Not so much notes as a glowing recommendation. There’s nothing new in here if you already have a mathematical background, but it’s a beautiful example of how to actually ground mathematics in real-world examples. It’s very probability/statistics heavy, which I much prefer to the existing triangle-heavy school syllabus. All the ideas are introduced using concrete, realistic examples.
There are a lot of books that try to do this, but I find the vast majority of them unconvincing. I think what this one does right is rather than focus on interesting puzzles or on engineering tools, it focuses on contentious historical debates - topics that are familiar to everyone but are genuinely unintuitive, and that required the de velopment of powerful tools to solve.

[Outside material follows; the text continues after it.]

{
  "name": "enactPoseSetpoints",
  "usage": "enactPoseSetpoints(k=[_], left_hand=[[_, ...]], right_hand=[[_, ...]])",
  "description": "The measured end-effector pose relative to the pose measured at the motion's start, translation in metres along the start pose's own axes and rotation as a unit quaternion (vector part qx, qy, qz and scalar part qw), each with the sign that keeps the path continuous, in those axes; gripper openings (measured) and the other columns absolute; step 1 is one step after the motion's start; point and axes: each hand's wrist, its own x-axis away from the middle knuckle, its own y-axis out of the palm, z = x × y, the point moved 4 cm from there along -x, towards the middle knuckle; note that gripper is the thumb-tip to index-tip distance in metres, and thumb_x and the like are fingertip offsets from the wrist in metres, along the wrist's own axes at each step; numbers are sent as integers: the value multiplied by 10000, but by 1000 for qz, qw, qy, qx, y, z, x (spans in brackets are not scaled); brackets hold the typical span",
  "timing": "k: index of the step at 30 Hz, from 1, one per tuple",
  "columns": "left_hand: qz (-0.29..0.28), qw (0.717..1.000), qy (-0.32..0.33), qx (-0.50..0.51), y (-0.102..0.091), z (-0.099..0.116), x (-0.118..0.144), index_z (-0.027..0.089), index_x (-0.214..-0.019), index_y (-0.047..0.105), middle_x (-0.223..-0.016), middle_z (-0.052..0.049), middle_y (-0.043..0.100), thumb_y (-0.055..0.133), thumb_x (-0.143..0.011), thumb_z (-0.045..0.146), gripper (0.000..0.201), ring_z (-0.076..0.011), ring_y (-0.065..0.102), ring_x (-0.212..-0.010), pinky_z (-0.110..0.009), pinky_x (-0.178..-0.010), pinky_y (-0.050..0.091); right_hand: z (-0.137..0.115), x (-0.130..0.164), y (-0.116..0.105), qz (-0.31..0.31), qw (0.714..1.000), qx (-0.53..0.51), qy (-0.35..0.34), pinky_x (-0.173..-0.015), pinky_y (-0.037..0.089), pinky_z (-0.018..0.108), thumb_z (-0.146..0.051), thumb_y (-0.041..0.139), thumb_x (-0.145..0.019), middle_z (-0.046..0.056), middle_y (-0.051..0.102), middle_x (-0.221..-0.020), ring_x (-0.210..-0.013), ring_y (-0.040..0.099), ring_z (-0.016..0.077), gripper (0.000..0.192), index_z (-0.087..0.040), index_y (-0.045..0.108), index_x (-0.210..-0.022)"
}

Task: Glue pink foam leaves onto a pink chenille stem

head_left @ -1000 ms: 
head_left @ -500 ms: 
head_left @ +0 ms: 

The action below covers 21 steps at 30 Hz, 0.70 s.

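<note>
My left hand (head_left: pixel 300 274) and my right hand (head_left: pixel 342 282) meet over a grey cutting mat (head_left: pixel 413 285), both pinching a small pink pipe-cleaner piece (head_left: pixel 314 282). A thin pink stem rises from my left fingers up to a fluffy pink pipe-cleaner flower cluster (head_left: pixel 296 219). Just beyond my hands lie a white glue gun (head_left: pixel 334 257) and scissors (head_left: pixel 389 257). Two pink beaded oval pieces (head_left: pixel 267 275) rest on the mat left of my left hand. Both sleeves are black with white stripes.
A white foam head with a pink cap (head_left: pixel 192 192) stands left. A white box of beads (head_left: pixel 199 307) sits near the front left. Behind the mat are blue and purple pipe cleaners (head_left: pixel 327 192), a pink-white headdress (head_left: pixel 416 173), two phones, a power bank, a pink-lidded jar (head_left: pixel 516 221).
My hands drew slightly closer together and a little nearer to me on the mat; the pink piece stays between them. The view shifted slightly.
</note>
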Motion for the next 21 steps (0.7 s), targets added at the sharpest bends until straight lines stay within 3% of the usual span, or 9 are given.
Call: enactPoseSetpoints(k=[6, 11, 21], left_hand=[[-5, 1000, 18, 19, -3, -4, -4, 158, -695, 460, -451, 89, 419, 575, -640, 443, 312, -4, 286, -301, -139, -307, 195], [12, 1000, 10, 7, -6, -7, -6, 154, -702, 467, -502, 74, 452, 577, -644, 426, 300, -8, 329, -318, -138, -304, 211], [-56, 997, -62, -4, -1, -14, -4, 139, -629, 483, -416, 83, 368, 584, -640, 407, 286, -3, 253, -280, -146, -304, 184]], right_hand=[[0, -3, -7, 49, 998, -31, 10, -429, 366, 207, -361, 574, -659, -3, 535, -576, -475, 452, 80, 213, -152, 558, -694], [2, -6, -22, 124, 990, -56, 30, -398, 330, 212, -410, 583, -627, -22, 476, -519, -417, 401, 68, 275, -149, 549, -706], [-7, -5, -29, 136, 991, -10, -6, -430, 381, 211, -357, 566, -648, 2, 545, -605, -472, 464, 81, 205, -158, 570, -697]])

For example, one chapter looks at the debate in the 80s on whether smoking causes lung cancer. It uses this to talk about correlation vs causation, non-transitivity of correlation, using expected lives saved/lost to make policy decisions, frequentist vs bayesian interpretations of probability, selection bias in statistical studies and more. It does this in a way that seems to actually convey understanding as opposed to just the appearance of understanding - I expect that many readers would actually be able to correctly apply some of the intuition, even if they can’t produce an exact definition or a rigorous proof.
It’s very focused on intuition over rigour, to the point of often not using mathematical notation at all. I really like this as an approach for introducing subjects, providing framing and motivation before generalizing to a precise theory. I’d be really interested to see someone try teaching a course based around this book - following up each chapter with theory, exercises and case studies to ground the intuition that is developed by the examples.